Numerical Studies of Wave Turbulence in Finite Domains

Abstract

Nonlinear wave systems are ubiquitous in nature, and when many incoherent dispersive waves interact, there is the potential for wave turbulence (WT). Just as in flow turbulence, systems in WT exhibit inter-scale energy cascades, power-law inertial-range spectra, and even intermittency. Unlike in flow turbulence, however, a natural analytical closure for field statistics has been developed. By closing the hierarchy of moment equations that determine field statistics, spectral evolution can be expressed as a Boltzmann-like Wave Kinetic Equation (WKE). The WKE and its supporting closure make formal predictions for the steady power-law inertial-range spectra (known as the Kolmogorov-Zakharov (KZ) spectra), the energy cascade strength and direction, and much more. In addition to being of great theoretical interest, the WKE has been widely employed as a reduced-order model for spectral evolution in practical applications such as global ocean wave forecasting models.

The WT closure and the WKE are derived in the large-domain and infinitesimal wave amplitude limit (together, the kinetic limit), and they describe the average effect of the wave-wave interactions that drive spectral evolution. When a wave system is realized on a finite domain with finite wave amplitude, this assumption of the kinetic limit does not hold. As a result, WKE predictions such as the KZ spectrum become questionable. Numerical and physical experiments in bounded domains often describe steeper spectra and weaker energy cascades than theory predicts. In extreme cases, coherent structures can form that even lead to the breakdown of the kinetic wave description. While recent theory for predicting finite-size effects is in fairly good agreement with observations, it is a largely qualitative model built on kinematic relationships, considering finite-size effects by comparing Fourier domain discreteness to nonlinear broadening of the dispersion relation. For a given domain size, this theory predicts that finite-size effects will dominate when nonlinear broadening becomes much smaller than characteristic Fourier-space frequency spacing.

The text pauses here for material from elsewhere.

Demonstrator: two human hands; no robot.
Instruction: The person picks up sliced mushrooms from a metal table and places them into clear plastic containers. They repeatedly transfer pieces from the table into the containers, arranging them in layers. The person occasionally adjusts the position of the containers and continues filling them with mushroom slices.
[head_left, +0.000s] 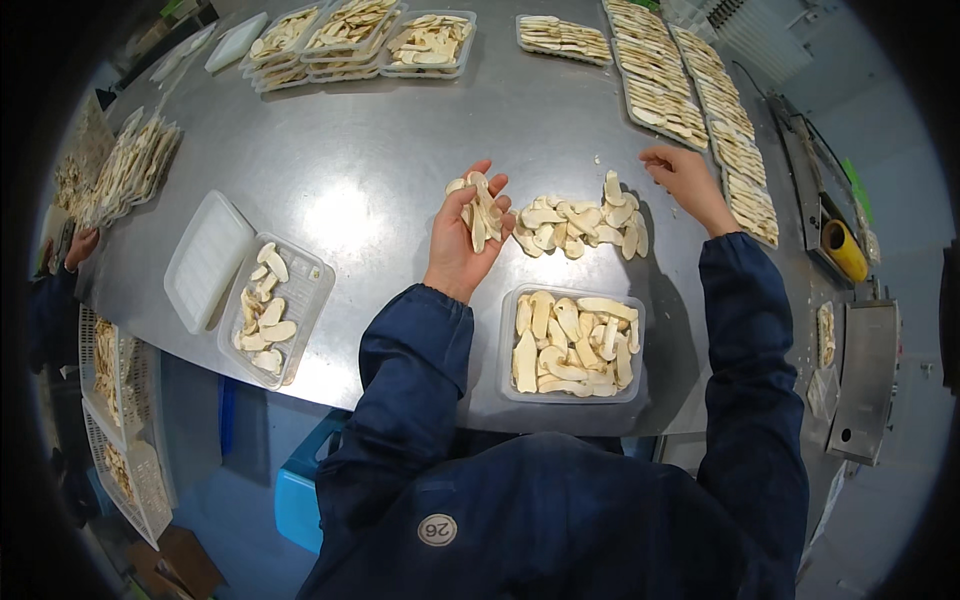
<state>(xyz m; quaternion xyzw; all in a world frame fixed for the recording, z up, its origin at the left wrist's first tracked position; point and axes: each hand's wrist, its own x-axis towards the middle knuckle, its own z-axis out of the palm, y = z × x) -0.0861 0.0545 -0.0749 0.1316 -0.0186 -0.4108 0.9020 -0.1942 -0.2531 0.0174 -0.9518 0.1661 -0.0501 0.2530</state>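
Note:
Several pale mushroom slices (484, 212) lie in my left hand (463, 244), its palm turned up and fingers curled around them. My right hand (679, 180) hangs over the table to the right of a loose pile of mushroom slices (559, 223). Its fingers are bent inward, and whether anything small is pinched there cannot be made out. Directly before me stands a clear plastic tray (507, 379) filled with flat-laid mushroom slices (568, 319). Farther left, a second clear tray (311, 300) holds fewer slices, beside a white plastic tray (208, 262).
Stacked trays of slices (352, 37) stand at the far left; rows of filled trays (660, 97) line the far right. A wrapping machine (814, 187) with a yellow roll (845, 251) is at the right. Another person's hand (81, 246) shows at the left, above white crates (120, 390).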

In this dissertation, we work towards a more quantitative, dynamics-based understanding of finite-size effects through numerical studies of the Majda-McLaughlin-Tabak (MMT) model. First, we explore a limitation of the aforementioned kinematic model: we show that weakly nonlinear wave dynamics in a finite-domain are shaped by the structure of the Discrete Resonant Manifold of wave-wave interactions, which in some cases can support WKE-like dynamics even when nonlinear broadening goes to zero. Next, we explore the properties of the energy cascade in a bounded domain as nonlinear broadening goes to zero. In addition to showing the importance of quasi-resonant interactions to kinetic behavior, we develop an interaction-based energy flux decomposition that allows for a direct, dynamical measurement of nonlinear broadening and a novel and effective study of the WT closure. This tool is then used to study WT in the kinetic limit for a one-dimensional model, where we show numerically that, as the domain is made larger and nonlinearity is made weaker, the error of the WT closure is reduced for a statistically steady WT field. A final study explores a novel, almost-periodic coherent structure in the two-dimensional MMT model that emerges when nonlinearity is weak, where we draw a possible connection to Kolmogorov-Arnold-Moser Theory. We conclude with discussion.